Looking at the data below, report how many lines contain "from", with no other words.

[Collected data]
============================================================

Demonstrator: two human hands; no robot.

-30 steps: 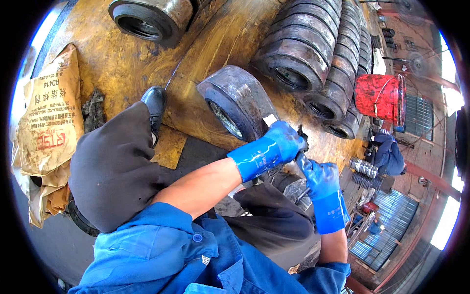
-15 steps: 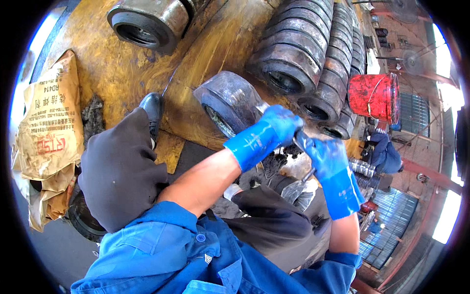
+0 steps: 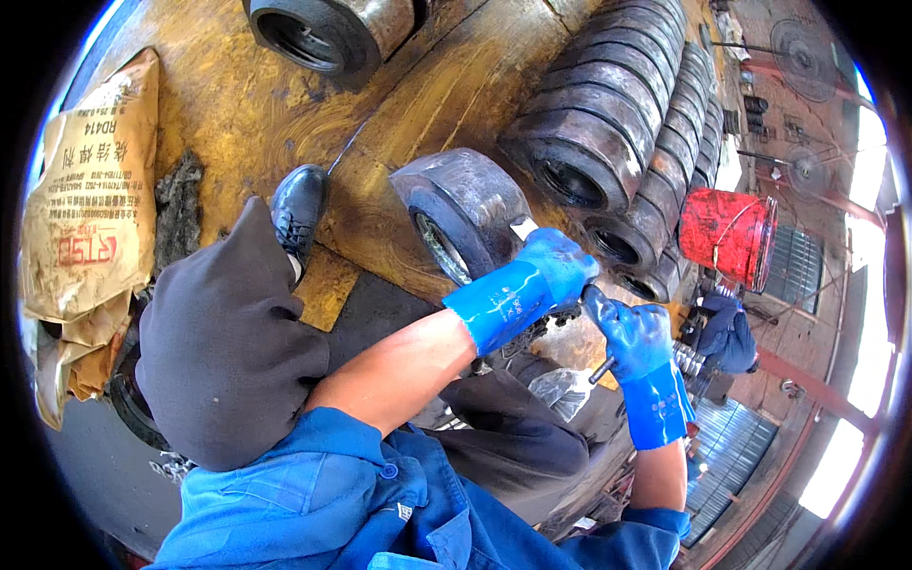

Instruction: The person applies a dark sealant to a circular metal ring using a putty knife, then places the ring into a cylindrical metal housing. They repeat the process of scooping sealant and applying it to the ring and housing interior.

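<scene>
In a blue rubber glove, my left hand (image 3: 556, 266) is closed round a metal scraper, whose flat pale blade (image 3: 522, 228) sticks out against the rim of a thick steel ring (image 3: 465, 204). Just beyond it, my right hand (image 3: 629, 337), gloved alike, grips the same tool. A dark rod end (image 3: 602, 370) shows below the right fist; my gloves hide the middle of the tool. The ring is dark grey and greasy, tilted so that its bore faces me, and it stands on a yellow-brown stained surface (image 3: 418, 104).
Rows of similar rings (image 3: 608, 104) lie at the far right, and another ring (image 3: 323, 38) is at the far left. A red bucket (image 3: 727, 236) stands to the right. Paper sacks (image 3: 95, 190) lie at the left. Someone in dark blue (image 3: 727, 332) is in the background.
The view has shifted slightly, so the surroundings sit differently in the picture. My hands keep their grip on the scraper, and its blade stays at the ring's rim.
</scene>
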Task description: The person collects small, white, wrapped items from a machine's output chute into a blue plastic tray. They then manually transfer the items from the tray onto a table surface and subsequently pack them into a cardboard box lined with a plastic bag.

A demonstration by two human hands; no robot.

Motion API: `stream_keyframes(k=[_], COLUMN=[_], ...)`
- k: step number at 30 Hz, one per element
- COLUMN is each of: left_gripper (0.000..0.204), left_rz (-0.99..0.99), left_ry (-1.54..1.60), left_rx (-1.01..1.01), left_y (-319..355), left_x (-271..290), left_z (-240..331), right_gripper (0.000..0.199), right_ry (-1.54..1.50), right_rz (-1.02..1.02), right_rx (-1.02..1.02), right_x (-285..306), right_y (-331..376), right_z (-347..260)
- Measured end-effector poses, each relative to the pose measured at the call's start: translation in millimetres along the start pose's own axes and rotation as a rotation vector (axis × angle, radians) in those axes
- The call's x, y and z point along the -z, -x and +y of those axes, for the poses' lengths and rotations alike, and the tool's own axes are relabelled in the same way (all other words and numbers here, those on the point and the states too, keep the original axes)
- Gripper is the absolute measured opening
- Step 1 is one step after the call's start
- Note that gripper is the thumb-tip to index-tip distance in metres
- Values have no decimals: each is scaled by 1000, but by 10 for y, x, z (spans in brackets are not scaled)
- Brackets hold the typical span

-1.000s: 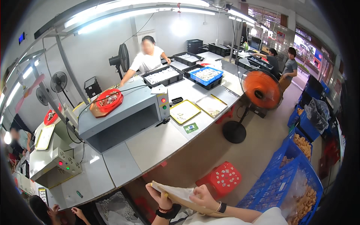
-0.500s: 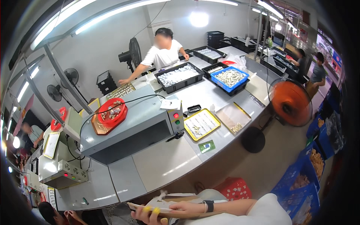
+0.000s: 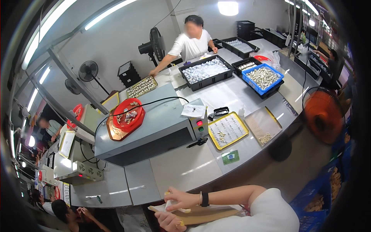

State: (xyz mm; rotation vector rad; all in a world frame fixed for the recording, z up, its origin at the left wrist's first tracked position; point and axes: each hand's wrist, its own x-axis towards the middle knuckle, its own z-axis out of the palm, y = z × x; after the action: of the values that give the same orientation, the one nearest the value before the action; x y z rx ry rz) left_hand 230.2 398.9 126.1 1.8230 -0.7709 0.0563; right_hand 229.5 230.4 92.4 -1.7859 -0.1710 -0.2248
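Observation:
My right hand [image 3: 181,199], with a bracelet and a dark band at its wrist, is closed around a small white piece [image 3: 170,203], perhaps folded cloth or paper. Yellow covers sit on the fingertips of both hands. Just below it my left hand [image 3: 169,221] has its fingers curled at the end of a tan board-like panel [image 3: 210,215]. Pale strips stick out beside the fingers. Both hands are close together, just off the near edge of the grey worktable [image 3: 181,166]. My right forearm crosses above the panel and hides part of it.
Across the table a co-worker [image 3: 189,44] in white reaches toward a tray of small pieces [image 3: 142,86]. A grey machine [image 3: 154,131] bears a red bowl [image 3: 129,123]. Yellow-rimmed [image 3: 246,133], black [image 3: 203,83] and blue trays [image 3: 280,80] stand rightward. An orange fan [image 3: 322,116] is at right.
My right hand has lifted off the panel and now grips the white piece above my left hand. The view has turned, so the table appears shifted right. The co-worker's arm is still outstretched.

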Motion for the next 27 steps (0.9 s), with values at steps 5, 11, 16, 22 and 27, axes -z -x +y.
stream_keyframes(k=[5,11,16,22,27], left_gripper=[56,53,50,47,44], left_rz=[-75,-82,-81,-75,-1], left_ry=[17,28,32,36,12], left_rx=[44,49,33,15,14], left_y=[124,200,230,231,185], left_x=[13,196,322,435,599], left_z=[-29,-115,-143,-163,-213], right_gripper=[30,31,32,46,60], right_ry=[-526,-294,-8,140,186], right_rz=[-101,83,74,-212,-290], right_rx=[170,70,-77,-307,-470], right_x=[-252,-642,-786,-876,-780], right_y=[-268,-279,-455,-349,-2], right_z=[-216,-25,139,896,1190])
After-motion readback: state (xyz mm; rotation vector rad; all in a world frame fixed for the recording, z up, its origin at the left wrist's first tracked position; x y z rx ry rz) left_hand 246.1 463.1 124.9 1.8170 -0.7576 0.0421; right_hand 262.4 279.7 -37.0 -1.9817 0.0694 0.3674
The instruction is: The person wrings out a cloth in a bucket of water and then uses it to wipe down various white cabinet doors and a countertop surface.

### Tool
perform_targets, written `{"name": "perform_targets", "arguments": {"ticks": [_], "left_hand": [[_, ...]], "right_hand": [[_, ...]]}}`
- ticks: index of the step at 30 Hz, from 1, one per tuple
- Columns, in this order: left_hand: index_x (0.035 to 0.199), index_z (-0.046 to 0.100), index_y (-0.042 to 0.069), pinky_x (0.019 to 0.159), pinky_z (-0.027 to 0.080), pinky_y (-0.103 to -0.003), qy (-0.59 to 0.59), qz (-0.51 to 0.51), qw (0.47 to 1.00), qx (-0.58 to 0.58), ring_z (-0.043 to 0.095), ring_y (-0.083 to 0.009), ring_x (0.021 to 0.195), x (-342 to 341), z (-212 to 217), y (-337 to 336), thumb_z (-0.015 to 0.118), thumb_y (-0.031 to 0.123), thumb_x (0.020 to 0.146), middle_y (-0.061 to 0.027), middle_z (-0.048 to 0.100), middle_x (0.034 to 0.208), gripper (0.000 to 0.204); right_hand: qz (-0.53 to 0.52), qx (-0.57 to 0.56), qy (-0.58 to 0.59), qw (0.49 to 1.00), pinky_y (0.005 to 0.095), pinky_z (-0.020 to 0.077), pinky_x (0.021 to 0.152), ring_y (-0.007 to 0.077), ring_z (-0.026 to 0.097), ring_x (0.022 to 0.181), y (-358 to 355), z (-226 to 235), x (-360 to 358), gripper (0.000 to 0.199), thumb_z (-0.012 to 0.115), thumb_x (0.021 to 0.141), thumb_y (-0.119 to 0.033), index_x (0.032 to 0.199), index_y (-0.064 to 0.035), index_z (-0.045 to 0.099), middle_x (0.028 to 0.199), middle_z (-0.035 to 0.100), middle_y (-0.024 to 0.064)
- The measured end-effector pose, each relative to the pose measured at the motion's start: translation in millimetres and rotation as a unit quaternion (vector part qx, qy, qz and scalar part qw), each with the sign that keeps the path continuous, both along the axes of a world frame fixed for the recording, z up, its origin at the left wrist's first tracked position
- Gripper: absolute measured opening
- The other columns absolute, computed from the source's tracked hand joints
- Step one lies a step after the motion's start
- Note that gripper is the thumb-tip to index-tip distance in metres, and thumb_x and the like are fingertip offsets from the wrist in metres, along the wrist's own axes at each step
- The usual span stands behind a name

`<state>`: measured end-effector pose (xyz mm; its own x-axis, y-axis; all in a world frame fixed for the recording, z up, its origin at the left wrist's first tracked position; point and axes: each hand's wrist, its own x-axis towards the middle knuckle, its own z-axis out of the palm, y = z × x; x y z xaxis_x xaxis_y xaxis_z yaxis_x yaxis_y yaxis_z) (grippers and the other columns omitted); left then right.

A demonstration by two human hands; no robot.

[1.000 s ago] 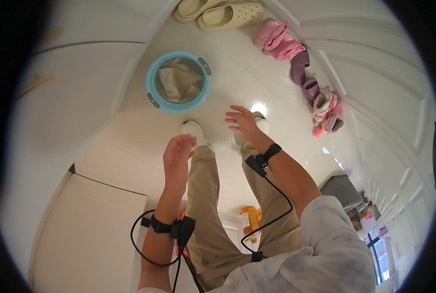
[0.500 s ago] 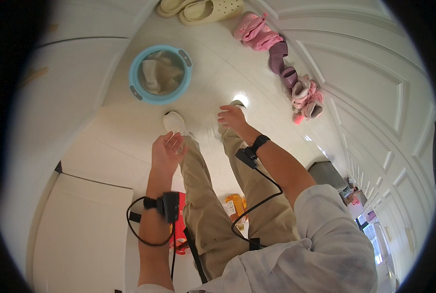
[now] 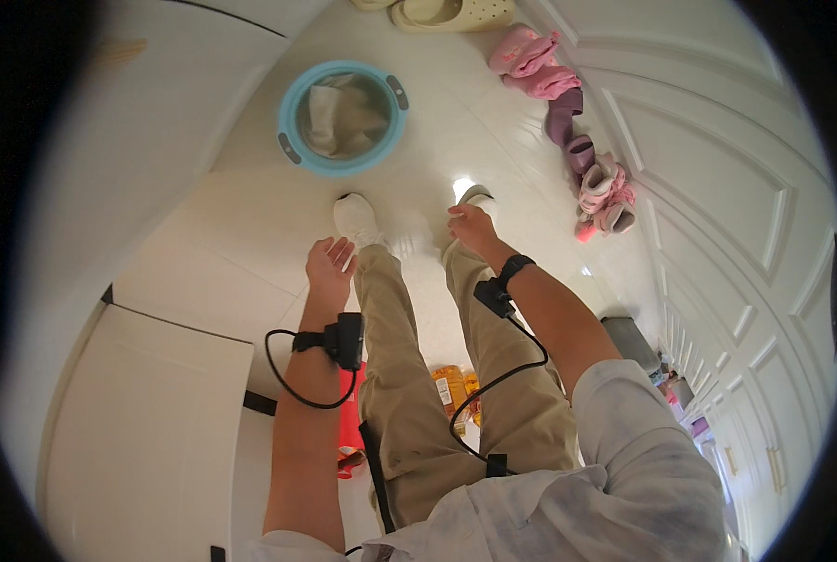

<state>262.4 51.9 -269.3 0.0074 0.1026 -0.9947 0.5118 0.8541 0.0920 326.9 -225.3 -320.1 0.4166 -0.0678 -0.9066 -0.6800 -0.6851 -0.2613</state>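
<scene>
My left hand point(image 3: 329, 268) hangs in the air near my left white shoe point(image 3: 355, 218), palm partly up, with loosely bent fingers and nothing in them. In front of my right trouser leg point(image 3: 470, 304), my right hand point(image 3: 474, 228) also holds nothing I can see; its fingers are curled but look apart. Ahead on the floor stands a light-blue round basin point(image 3: 298, 91) with grey handles. Crumpled pale cloth point(image 3: 343, 120) lies inside it. Neither hand touches the basin.
Cream clogs point(image 3: 465, 13), pink shoes point(image 3: 542, 66), purple slippers point(image 3: 562, 114) and pink-white shoes point(image 3: 606, 201) line the panelled white doors point(image 3: 709, 201) at right. An open white cabinet door point(image 3: 147, 421) stands at left. Orange-yellow bottles point(image 3: 451, 389) show between my legs.
The basin and shoes sit farther right and higher in view as my head shifts. My right hand's fingers have curled in more; the left hand stays loosely bent.
</scene>
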Motion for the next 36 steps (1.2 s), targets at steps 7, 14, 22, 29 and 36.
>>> {"name": "perform_targets", "arguments": {"ticks": [7,14,22,29,36], "left_hand": [[0.11,0.057,0.005,0.074,0.047,-0.034,-0.062,-0.167,0.982,0.057,0.061,-0.0171,0.087,-17.1,-2.0,-19.5,0.056,0.022,0.09,-0.0075,0.064,0.1,0.027],[0.114,0.054,0.004,0.084,0.045,-0.035,-0.1,-0.039,0.994,0.03,0.06,-0.0199,0.096,-1.0,4.4,-27.2,0.051,0.023,0.093,-0.01,0.063,0.107,0.029],[0.124,0.046,0.003,0.093,0.043,-0.039,-0.204,0.017,0.979,0.021,0.055,-0.0231,0.105,57.8,6.8,-9.7,0.048,0.015,0.09,-0.0122,0.057,0.113,0.037],[0.116,0.05,0.004,0.086,0.044,-0.037,-0.333,0.014,0.932,0.138,0.057,-0.02,0.099,97.7,32.4,49.2,0.05,0.014,0.089,-0.0107,0.06,0.109,0.029],[0.12,0.047,0.001,0.095,0.042,-0.039,-0.355,-0.032,0.877,0.323,0.054,-0.0228,0.108,98.3,69.5,93.6,0.052,0.019,0.09,-0.0139,0.056,0.119,0.036]], "right_hand": [[0.103,0.043,-0.085,0.99,0.029,0.0534,0.072,0.0166,0.068,0.08,47.9,-22.6,21.4,0.037,0.062,0.08,-0.015,0.116,-0.0039,0.062,0.09,0.069,0.0089],[0.15,0.085,-0.148,0.974,0.0399,0.05,0.087,0.0335,0.063,0.097,99.9,-45.7,46.4,0.033,0.054,0.083,-0.016,0.114,-0.008,0.064,0.108,0.064,0.0206],[0.359,0.068,-0.246,0.898,0.0434,0.0465,0.094,0.0417,0.055,0.11,162.6,-127.4,110.8,0.049,0.057,0.081,-0.009,0.128,0.0003,0.051,0.12,0.057,0.0246],[0.136,0.001,-0.113,0.984,0.0441,0.0521,0.08,0.0383,0.064,0.094,200.1,-177.6,149.7,0.035,0.062,0.079,-0.016,0.106,0.006,0.059,0.105,0.063,0.0283],[0.425,0.1,-0.271,0.858,0.0427,0.0511,0.073,0.0355,0.065,0.084,229.1,-139.2,145.5,0.025,0.063,0.083,-0.025,0.09,-0.0018,0.067,0.095,0.067,0.0184]]}}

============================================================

▸ ANSWER SECTION
4